▶ **What you should do**:
Identify, in the records below, every line where the string "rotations" appears, and copy each such line.
------ Material provided
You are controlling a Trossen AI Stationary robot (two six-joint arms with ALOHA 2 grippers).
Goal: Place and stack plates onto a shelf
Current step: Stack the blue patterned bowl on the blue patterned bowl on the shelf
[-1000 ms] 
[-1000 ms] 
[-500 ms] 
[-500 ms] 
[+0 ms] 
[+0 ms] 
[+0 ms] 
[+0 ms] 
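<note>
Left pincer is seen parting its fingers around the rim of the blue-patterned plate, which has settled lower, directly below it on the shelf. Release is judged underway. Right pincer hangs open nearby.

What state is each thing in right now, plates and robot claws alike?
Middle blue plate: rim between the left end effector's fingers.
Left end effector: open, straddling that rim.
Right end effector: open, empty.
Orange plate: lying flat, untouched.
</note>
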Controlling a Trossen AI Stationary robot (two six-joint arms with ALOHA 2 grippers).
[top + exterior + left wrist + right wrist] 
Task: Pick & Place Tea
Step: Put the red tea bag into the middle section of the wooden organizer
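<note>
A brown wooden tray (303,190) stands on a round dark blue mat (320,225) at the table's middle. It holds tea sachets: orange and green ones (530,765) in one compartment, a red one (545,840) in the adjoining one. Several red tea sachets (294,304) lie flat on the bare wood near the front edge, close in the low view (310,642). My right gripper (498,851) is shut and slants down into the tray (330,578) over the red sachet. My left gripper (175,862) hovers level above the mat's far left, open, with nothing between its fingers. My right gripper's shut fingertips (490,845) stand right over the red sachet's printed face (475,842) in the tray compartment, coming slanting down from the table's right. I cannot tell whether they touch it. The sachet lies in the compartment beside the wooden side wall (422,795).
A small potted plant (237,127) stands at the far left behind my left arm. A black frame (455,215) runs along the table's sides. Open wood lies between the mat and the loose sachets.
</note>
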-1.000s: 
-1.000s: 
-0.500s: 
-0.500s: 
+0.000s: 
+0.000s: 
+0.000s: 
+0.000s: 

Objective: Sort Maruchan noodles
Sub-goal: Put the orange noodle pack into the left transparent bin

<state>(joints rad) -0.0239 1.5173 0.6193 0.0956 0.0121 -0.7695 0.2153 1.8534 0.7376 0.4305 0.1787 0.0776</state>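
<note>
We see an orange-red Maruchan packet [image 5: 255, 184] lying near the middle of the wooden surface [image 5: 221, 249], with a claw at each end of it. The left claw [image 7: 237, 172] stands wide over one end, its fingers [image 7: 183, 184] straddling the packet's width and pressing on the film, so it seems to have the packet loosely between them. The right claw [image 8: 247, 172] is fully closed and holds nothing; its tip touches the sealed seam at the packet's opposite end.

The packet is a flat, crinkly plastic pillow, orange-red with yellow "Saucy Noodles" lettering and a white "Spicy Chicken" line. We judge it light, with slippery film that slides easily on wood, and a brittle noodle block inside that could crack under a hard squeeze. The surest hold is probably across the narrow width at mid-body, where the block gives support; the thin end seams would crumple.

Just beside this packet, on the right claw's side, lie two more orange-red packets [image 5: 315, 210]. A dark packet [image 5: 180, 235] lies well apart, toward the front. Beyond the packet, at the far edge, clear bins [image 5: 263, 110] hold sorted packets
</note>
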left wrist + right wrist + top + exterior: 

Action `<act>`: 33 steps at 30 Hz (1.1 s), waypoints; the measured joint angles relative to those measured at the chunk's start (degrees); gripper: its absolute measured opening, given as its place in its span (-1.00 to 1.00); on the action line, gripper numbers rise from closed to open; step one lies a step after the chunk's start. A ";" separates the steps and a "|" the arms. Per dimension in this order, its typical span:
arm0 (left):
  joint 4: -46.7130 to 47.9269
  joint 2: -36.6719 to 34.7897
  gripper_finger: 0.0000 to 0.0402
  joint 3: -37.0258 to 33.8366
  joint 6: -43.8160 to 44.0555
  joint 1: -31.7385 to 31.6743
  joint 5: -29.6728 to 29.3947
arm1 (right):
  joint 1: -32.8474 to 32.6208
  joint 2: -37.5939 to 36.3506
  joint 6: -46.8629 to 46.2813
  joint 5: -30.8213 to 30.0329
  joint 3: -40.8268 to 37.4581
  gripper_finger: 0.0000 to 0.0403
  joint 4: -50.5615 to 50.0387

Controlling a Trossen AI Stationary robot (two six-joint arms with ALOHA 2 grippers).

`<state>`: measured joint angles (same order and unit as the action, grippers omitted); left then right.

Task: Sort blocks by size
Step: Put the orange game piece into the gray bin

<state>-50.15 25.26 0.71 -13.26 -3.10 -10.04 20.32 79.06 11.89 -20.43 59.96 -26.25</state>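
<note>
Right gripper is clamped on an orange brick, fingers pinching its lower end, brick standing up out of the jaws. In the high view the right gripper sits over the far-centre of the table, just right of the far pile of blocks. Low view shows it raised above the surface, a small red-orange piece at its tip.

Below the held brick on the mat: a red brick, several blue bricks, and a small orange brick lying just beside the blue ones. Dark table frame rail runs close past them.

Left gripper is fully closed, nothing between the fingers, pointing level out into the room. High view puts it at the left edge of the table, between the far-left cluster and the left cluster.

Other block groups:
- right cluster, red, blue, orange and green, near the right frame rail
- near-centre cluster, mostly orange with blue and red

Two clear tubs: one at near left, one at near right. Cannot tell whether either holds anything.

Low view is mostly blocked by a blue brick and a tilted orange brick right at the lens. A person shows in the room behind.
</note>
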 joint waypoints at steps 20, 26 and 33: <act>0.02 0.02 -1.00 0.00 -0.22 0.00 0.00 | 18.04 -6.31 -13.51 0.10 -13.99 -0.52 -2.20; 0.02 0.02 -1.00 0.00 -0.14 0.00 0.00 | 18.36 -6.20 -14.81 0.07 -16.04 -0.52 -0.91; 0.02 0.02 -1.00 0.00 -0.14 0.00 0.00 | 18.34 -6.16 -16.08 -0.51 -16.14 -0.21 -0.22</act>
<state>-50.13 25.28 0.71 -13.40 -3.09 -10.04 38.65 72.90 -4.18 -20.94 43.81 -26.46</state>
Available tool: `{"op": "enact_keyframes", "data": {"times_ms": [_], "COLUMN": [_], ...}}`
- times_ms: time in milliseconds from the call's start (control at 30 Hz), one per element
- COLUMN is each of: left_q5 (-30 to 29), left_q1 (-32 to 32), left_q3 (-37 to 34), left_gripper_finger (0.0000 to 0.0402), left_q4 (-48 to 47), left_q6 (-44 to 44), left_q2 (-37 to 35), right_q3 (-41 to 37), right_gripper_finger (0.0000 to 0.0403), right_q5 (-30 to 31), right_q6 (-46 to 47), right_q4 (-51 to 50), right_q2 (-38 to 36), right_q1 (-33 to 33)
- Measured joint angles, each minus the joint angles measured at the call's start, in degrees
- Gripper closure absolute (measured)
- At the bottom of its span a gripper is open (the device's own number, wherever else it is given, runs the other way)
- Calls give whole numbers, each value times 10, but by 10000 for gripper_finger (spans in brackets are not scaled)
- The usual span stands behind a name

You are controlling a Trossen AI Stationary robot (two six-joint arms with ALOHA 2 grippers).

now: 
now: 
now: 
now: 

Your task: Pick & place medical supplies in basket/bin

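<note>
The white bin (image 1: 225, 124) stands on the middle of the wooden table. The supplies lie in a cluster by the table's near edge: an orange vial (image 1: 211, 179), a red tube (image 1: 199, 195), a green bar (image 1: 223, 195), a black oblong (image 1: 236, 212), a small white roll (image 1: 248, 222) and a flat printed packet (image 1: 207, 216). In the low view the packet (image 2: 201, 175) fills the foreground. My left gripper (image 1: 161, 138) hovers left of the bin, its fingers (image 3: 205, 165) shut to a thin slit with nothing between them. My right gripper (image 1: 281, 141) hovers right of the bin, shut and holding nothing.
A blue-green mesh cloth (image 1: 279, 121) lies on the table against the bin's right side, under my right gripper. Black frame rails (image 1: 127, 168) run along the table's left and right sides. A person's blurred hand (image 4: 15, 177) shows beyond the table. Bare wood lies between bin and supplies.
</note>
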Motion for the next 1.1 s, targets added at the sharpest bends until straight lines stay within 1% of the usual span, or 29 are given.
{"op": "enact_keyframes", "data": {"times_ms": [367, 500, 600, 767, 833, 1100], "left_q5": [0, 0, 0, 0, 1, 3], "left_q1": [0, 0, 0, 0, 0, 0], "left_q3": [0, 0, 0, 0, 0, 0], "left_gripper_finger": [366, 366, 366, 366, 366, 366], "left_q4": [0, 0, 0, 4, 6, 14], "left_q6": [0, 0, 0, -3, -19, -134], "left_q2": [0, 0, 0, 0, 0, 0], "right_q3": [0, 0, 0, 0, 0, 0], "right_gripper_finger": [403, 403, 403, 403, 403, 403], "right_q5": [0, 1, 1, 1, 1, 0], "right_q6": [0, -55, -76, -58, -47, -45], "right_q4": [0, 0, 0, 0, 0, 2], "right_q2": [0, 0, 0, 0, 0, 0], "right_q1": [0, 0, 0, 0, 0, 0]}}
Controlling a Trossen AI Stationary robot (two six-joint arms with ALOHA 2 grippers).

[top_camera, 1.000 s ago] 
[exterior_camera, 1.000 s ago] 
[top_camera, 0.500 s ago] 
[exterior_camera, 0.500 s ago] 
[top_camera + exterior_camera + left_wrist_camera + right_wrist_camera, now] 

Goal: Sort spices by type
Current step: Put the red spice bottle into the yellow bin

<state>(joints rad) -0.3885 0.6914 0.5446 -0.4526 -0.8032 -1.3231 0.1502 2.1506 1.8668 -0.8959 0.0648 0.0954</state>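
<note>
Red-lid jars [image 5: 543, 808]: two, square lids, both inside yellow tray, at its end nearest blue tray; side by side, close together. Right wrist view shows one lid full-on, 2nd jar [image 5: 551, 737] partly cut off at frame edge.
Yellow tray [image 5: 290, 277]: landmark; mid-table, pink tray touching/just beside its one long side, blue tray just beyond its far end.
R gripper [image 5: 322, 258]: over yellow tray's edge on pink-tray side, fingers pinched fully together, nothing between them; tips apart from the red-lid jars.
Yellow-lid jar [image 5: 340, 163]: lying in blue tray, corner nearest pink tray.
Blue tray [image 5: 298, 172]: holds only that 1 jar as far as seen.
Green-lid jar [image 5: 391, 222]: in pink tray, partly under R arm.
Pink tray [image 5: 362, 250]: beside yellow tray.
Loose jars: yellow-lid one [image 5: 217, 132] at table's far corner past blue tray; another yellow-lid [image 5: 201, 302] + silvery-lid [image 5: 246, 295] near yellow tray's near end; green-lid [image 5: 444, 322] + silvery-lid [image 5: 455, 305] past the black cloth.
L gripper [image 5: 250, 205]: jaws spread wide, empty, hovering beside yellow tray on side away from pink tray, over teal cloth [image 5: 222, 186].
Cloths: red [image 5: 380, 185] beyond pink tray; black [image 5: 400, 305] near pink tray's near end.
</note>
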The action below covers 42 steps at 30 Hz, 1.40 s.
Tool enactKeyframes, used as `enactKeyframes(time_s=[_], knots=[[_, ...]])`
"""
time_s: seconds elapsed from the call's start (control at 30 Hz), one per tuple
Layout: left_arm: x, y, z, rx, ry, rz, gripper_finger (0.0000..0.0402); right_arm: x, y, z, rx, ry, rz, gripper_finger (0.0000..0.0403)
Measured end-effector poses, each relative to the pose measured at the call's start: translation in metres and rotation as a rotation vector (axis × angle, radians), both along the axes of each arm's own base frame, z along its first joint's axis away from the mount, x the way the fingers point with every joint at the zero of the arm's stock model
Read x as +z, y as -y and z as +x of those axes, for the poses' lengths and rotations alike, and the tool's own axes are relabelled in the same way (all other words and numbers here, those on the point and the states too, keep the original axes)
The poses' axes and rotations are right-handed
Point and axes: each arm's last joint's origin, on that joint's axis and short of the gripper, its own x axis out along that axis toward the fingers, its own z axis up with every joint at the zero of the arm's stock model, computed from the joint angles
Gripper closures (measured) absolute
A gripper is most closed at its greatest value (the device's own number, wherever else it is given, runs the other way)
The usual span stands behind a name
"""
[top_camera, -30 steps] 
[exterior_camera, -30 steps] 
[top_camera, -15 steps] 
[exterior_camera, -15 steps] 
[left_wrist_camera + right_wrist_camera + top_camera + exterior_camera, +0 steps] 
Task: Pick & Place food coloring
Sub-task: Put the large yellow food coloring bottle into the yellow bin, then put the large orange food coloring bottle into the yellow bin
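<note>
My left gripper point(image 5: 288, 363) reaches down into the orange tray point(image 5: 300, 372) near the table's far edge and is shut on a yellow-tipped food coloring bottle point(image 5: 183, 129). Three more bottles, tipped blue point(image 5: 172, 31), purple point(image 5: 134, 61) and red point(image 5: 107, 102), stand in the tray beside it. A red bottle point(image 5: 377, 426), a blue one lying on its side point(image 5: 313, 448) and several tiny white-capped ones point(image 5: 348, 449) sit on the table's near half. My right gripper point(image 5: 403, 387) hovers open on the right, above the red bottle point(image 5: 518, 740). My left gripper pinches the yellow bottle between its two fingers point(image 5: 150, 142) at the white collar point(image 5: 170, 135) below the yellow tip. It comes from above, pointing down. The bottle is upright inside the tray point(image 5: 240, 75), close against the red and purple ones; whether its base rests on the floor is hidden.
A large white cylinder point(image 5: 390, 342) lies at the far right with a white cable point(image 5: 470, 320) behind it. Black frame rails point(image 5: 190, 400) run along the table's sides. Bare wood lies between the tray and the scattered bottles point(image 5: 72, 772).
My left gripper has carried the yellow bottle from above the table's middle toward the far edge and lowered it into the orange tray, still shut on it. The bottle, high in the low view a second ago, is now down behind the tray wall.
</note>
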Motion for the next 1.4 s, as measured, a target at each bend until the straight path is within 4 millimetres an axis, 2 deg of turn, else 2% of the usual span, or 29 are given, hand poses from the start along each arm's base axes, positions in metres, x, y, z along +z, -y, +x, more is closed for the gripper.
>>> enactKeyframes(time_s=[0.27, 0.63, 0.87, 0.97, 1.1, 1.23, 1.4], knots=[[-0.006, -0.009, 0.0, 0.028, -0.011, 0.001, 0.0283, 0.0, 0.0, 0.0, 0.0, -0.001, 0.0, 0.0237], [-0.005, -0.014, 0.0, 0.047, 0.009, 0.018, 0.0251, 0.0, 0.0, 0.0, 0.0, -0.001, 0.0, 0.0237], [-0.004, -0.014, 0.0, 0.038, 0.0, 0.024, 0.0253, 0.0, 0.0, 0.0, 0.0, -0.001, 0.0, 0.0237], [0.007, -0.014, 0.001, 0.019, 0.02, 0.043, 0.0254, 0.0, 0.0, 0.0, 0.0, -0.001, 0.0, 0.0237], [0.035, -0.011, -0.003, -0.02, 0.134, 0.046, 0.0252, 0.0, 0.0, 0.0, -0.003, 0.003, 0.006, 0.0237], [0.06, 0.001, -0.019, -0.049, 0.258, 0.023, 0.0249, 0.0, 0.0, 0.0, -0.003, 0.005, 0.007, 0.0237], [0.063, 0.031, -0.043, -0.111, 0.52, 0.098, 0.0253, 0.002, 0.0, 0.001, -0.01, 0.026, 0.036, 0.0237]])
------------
▶ **Problem solution**:
Read x as +z, y as -y and z as +x of those axes, for the poses' lengths and rotations alike, and the tool's own axes are relabelled in the same way (all other words and numbers here, those on the point and the states too, keep the original axes)
The poses' axes and rotations are right-handed

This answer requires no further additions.